> [Problem requirements]:
Each line of the data holding "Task" should be found and copied.

> [Records provided]:

- - -

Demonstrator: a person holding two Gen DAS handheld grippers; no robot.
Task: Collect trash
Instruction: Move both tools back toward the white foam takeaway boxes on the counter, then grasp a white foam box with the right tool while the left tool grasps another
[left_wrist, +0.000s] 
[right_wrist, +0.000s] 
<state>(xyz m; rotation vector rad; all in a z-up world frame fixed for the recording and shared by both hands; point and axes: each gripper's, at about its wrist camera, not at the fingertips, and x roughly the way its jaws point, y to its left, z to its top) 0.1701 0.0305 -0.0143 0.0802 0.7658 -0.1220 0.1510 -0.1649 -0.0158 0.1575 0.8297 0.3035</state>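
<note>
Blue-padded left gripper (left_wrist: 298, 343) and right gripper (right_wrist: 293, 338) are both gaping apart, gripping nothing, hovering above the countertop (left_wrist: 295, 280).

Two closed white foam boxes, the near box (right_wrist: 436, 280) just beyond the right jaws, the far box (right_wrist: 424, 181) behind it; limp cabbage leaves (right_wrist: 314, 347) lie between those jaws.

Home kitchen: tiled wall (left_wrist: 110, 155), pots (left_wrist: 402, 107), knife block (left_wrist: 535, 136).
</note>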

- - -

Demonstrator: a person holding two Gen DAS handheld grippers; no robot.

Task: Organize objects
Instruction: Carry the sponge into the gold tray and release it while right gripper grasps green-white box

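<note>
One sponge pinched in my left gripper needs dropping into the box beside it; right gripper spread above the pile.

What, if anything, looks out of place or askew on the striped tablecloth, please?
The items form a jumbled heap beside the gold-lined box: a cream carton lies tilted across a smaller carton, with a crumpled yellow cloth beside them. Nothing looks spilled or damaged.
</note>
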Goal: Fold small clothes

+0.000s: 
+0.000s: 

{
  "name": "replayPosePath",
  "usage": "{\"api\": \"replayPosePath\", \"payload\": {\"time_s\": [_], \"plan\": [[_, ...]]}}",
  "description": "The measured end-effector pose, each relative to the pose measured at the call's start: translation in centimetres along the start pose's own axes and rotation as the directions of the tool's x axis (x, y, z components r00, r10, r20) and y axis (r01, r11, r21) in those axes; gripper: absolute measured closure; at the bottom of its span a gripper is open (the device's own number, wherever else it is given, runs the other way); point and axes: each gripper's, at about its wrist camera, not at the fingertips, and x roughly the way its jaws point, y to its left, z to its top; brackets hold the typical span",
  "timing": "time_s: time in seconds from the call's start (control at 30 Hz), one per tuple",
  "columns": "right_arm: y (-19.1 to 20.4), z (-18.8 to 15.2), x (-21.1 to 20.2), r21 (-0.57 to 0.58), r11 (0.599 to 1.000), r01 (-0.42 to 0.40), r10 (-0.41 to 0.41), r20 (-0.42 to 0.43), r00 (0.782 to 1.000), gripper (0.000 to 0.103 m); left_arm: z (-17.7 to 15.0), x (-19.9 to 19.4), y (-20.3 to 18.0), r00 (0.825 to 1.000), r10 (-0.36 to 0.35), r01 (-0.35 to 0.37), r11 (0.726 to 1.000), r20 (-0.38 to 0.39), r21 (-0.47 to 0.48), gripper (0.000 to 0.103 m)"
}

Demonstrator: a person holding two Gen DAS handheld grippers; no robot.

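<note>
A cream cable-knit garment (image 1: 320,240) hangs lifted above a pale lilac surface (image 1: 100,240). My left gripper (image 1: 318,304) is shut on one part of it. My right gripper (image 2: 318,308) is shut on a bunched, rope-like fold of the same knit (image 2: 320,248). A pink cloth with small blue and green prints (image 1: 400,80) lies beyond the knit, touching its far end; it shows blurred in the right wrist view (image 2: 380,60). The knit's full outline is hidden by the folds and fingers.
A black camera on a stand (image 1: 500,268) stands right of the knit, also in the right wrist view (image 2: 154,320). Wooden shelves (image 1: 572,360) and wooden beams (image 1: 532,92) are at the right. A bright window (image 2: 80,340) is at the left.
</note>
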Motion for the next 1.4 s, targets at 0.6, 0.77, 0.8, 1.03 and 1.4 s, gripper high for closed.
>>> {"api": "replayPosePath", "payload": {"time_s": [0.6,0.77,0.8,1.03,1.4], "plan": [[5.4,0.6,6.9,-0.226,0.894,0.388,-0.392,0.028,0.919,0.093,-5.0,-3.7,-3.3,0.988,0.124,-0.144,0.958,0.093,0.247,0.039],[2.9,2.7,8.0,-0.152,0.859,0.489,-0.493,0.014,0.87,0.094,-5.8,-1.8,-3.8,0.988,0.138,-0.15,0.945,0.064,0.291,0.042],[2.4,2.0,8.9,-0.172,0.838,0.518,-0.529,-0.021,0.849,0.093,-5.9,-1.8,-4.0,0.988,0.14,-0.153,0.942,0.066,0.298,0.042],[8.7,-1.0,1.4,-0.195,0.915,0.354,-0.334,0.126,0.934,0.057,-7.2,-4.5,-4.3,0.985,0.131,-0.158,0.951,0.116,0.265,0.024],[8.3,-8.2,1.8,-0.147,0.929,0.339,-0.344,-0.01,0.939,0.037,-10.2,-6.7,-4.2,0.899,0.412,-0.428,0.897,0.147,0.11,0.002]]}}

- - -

> [Worked solution]:
Task: Collect trash
Task: Organize objects

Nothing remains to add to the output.